Unholy
The headlines (not in the MSM obviously) around Pfizer’s “Satanic Mass” at the Grammys have been hard for many to resist.
A particularly egregious example obviously. Though not unrepresentative.
In this dirty information war I am not criticizing anyone’s tactics. Pfizer’s corporate marketing department certainly scored yet another own goal. That is all I have to say on the association with Pfizer. But let me unpack this more broadly, because it’s interesting.
The performance at the Grammys of a song by Sam Smith and Kim Petras called “Unholy” related to their being awarded top place in the category Best Pop Duo or Group Performance. Here is the official music video recorded in tempore non suspecto.

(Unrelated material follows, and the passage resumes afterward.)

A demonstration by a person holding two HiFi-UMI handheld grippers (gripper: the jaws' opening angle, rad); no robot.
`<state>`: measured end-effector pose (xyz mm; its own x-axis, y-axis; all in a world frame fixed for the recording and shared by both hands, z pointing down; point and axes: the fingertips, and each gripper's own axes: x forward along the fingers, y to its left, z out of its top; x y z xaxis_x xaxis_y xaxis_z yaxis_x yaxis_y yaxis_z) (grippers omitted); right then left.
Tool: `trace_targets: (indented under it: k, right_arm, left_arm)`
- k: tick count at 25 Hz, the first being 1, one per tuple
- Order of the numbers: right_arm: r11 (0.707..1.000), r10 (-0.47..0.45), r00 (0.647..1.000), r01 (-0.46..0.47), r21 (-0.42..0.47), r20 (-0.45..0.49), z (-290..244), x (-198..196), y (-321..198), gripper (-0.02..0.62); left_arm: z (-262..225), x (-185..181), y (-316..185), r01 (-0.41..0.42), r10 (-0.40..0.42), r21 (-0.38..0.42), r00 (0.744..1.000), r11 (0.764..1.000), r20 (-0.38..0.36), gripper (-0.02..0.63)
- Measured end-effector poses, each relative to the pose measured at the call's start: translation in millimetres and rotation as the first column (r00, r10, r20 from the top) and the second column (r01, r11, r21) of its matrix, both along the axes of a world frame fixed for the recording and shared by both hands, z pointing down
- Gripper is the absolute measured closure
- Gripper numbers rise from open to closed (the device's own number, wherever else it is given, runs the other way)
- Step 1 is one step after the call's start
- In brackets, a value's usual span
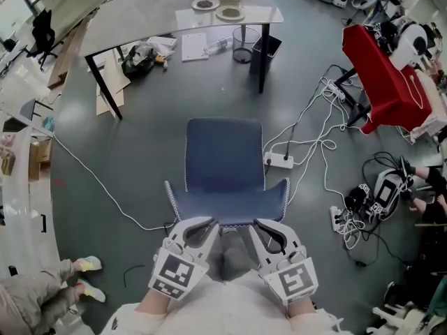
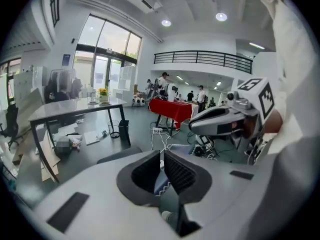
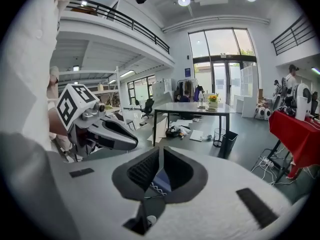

Don’t worry, watching it will not deliver your soul to the devil. As you might expect - this is the Grammys after all - it is musically lame. But it’s actually even more lame than you might expect. The selection of this as the winning performance is clearly itself a performance. In part, the choice of the jury seems to be attributable to the fact that the female performer, Kim Petras, is a trans woman. Not of the male fetishist variety, but a real trans woman.
When your identity is closely tied to your sexual orientation or to disidentifying with your apparent sex at birth, there is an obvious tendency for those with repressed sexuality to fetishize you. It may offer some lucrative opportunities but it is also, and in the main, a bind. No one much cares about trans scientists. This performance, on the other hand, performs sexual transgression on behalf of everyone who has suddenly decided that it is cool to rebel against inherited gender norms. This is why this song was selected, not merely to virtue signal support for trans artists.
I have nothing against it, other than to observe its extreme naivete. It is much what you would expect of Hollywood culture. This may shock some people, perhaps some of my readers, but I assure you that it scarcely elicits a yawn amongst most of us. It is full of the kind of watered-down BDSM tropes that have invaded mainstream culture over the last few years, to the point where surprisingly many people even on mainstream dating apps presently signal their unoriginal cleaving to traditional gender norms by universally “identifying” as dom(inant) or sub(missive), a taxonomy which, if it really were an objective fact of nature, would surely undermine all feminist and anti-patriarchal struggle. It follows that we are supposed to believe that “voluntarily” assuming the roles which for most of history have been imposed on everyone without choice is somehow transgressive and emancipatory. It’s all, presumably, in recognizing that identity is simultaneously performative and essentialist. Or something like that.
This is patent nonsense and the best we can hope for is that it is just a phase or an epiphenomenal manifestation of some deeper tectonic shifts in culture which actually do need to happen.
But what of all the Satanic symbolism? Is this similarly transgressive and performative?
Again, it is hard to give credit to this thesis. In the cultural circles which are generative of this performance, this wouldn’t shock anyone. It probably still elicits a faint discomfort, a reminder of what our ancestors used to believe about the world, about the insecurity of our own path through it, but to confront those fears could be salutary. Mostly, though, it seems to me just superficial and dumb. Par for the course. This kind of commercial extravaganza has never been on the leading edge of culture.
Magical philosopher Eliphas Levi once said that the Devil is God as understood by those who do evil. This remarkably perspicacious observation offers us a key here. Firstly, what we are witnessing is an uncategorical affirmation of the reality that we all live under spiritual law. Whether you love him, hate him, or are somewhat on the fence, putting forward this Satanic symbolism is an unmistakeable acknowledgment of supernal power. It is childishly defiant of a power that deep inside, each of us knows is far vaster than any of us can conceive, so vast indeed that our defiance has all the allure of a toddler’s tantrums.
Rather, though, than affirm this transcendent and self-evident reality and adopt the attitude of profound humility which it demands, the creators here, by which I mean all of those involved in the chain of production of this entirely commercial performance, are stuck in a despairing cynicism of their own making. They know God exists, but they can imagine Them (sic) only in the dim and failing light of their own moral darkness. God in the shape of the Devil does what they would do if they were God, and this they are kind enough to reveal to anyone who is paying attention; they are also gracious enough not to attribute this to the real God, who they all know is lurking there in the background unperturbed or just vaguely amused.
The nihilism in which they are trapped is very dangerous for all of us, but it is more childish, I think, than wicked. It lacks any compelling narrative and it contradicts the moral sense of anyone born with human DNA, regardless of chromosomal details. It is not so much misguided as, in fact, directionless. All that we can and should do in response is laugh, remain compassionate, and shine our light. This is not irrefutable proof of Satanic takeover of human institutions. It shows not strength but, in fact, a heart-wrenching weakness.